Within the entries below, please retype exactly the lines starting with the line that has "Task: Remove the" and going on through the line that has "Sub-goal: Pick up", but not the pictures.

Top of Dataset entries

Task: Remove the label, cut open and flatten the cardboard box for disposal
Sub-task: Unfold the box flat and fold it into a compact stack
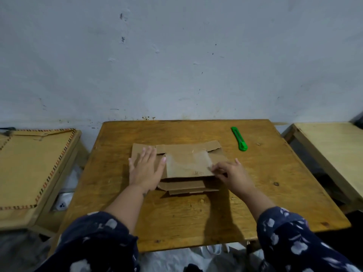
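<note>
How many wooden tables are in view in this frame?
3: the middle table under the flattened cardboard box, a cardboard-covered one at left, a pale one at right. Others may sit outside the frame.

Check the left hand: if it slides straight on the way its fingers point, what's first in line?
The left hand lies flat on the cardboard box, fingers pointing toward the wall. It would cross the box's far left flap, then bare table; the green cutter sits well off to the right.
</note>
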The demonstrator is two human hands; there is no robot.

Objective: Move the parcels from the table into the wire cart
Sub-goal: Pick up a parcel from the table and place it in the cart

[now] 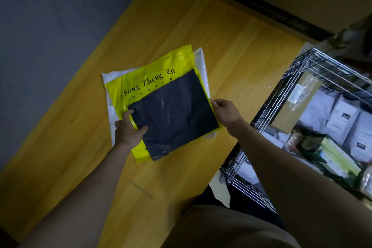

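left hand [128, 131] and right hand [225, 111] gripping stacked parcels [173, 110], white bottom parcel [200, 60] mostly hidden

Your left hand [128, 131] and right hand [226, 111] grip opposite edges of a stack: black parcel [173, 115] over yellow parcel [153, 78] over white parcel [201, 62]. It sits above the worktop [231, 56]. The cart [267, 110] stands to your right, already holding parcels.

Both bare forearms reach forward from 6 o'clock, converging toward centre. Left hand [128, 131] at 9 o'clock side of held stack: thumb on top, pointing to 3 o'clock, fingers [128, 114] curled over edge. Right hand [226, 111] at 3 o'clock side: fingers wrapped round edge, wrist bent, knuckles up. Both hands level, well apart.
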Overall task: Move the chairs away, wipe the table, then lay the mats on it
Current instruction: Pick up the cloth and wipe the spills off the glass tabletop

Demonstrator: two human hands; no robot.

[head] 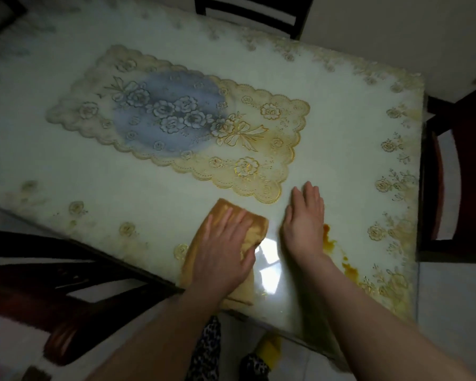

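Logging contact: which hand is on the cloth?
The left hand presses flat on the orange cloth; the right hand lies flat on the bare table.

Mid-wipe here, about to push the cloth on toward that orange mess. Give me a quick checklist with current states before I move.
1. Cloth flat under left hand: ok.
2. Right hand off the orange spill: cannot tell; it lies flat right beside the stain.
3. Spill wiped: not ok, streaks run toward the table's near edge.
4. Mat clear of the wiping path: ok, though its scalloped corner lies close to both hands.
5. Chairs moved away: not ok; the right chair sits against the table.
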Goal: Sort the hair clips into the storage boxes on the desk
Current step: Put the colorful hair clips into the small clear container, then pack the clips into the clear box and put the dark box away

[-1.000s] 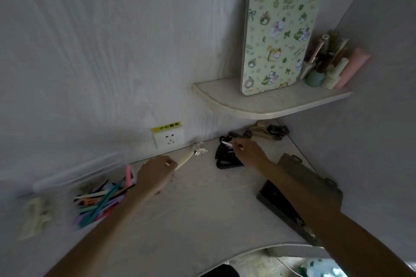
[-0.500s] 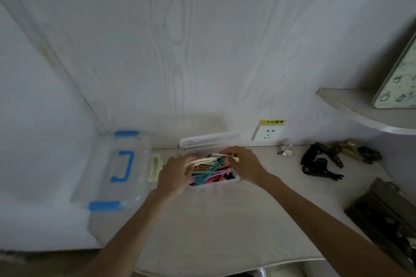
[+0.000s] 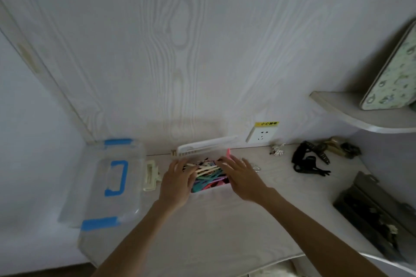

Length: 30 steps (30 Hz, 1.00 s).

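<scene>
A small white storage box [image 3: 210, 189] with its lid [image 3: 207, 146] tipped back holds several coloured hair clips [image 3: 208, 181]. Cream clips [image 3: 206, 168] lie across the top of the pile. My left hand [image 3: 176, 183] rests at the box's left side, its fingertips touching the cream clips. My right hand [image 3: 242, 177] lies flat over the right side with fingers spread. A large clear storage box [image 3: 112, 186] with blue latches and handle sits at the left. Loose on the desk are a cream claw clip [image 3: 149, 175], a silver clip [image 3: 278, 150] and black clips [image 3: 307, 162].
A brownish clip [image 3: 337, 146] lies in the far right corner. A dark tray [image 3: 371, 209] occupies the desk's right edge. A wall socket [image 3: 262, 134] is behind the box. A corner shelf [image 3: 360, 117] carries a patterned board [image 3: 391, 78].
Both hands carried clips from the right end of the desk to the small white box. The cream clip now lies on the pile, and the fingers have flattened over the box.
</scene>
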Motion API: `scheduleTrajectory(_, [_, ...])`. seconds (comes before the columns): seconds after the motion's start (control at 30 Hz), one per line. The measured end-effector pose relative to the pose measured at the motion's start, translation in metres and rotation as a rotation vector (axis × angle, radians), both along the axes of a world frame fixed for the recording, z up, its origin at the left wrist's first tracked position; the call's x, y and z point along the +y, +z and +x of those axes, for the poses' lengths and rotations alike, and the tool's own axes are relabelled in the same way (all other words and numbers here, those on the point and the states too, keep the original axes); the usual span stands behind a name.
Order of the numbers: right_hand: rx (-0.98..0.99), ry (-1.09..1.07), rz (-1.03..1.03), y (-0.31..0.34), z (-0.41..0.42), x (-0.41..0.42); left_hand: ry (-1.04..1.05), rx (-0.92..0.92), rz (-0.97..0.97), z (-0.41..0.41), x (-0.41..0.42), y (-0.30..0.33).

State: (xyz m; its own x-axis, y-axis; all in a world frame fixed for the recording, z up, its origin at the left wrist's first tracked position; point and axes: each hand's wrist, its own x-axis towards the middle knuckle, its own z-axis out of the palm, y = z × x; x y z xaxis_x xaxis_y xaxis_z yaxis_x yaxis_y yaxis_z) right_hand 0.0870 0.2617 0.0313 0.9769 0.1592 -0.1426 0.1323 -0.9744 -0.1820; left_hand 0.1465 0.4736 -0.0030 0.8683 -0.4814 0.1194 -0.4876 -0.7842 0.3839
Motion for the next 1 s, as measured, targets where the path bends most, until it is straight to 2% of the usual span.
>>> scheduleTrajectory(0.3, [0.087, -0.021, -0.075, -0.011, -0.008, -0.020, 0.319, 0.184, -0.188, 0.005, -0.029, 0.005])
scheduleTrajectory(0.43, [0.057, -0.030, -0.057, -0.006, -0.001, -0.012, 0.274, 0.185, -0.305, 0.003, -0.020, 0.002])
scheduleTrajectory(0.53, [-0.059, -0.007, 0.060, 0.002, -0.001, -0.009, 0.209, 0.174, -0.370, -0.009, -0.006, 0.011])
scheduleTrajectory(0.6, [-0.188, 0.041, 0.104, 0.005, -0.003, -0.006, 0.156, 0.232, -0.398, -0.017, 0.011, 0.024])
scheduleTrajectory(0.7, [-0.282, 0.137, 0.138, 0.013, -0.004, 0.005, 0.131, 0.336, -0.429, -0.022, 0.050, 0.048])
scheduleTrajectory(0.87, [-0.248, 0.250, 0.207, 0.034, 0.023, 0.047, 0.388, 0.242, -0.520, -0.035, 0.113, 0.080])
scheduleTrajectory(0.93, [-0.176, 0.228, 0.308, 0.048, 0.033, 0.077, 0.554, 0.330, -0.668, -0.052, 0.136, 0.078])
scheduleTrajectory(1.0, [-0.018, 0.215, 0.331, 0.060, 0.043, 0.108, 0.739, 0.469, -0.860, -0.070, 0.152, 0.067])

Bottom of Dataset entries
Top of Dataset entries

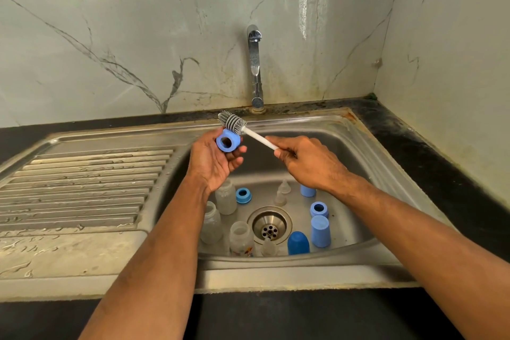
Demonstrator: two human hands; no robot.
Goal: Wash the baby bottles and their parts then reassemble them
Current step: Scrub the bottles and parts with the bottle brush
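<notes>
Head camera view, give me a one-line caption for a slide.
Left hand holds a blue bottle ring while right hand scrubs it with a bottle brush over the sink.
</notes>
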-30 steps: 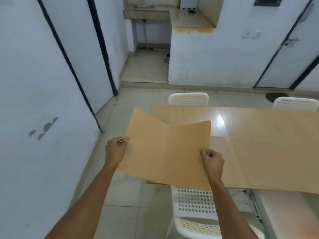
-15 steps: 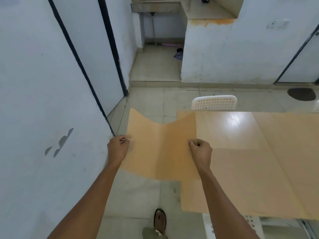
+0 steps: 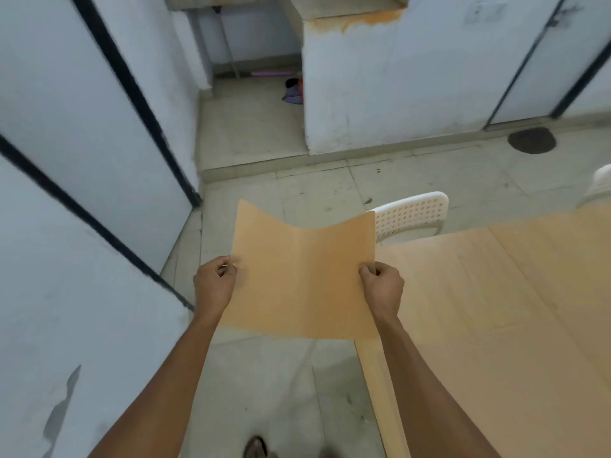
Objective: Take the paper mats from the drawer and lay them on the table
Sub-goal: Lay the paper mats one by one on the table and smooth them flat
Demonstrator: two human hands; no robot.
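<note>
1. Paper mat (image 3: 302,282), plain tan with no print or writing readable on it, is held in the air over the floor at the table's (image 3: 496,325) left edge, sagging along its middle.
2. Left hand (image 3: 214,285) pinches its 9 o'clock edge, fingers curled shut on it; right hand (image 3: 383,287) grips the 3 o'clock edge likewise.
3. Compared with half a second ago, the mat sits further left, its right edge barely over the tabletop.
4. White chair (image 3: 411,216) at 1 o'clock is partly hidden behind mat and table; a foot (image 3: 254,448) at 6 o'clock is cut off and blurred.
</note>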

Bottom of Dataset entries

* **Your response**
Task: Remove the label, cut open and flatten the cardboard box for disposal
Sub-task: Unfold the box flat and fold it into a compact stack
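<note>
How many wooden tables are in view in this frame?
3: the middle table under the flattened cardboard box, a cardboard-covered one at left, a pale one at right. Others may sit outside the frame.

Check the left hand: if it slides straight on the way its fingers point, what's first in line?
The left hand lies flat on the cardboard box, fingers pointing toward the wall. It would cross the box's far left flap, then bare table; the green cutter sits well off to the right.
</note>
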The demonstrator is two human hands; there is no robot.

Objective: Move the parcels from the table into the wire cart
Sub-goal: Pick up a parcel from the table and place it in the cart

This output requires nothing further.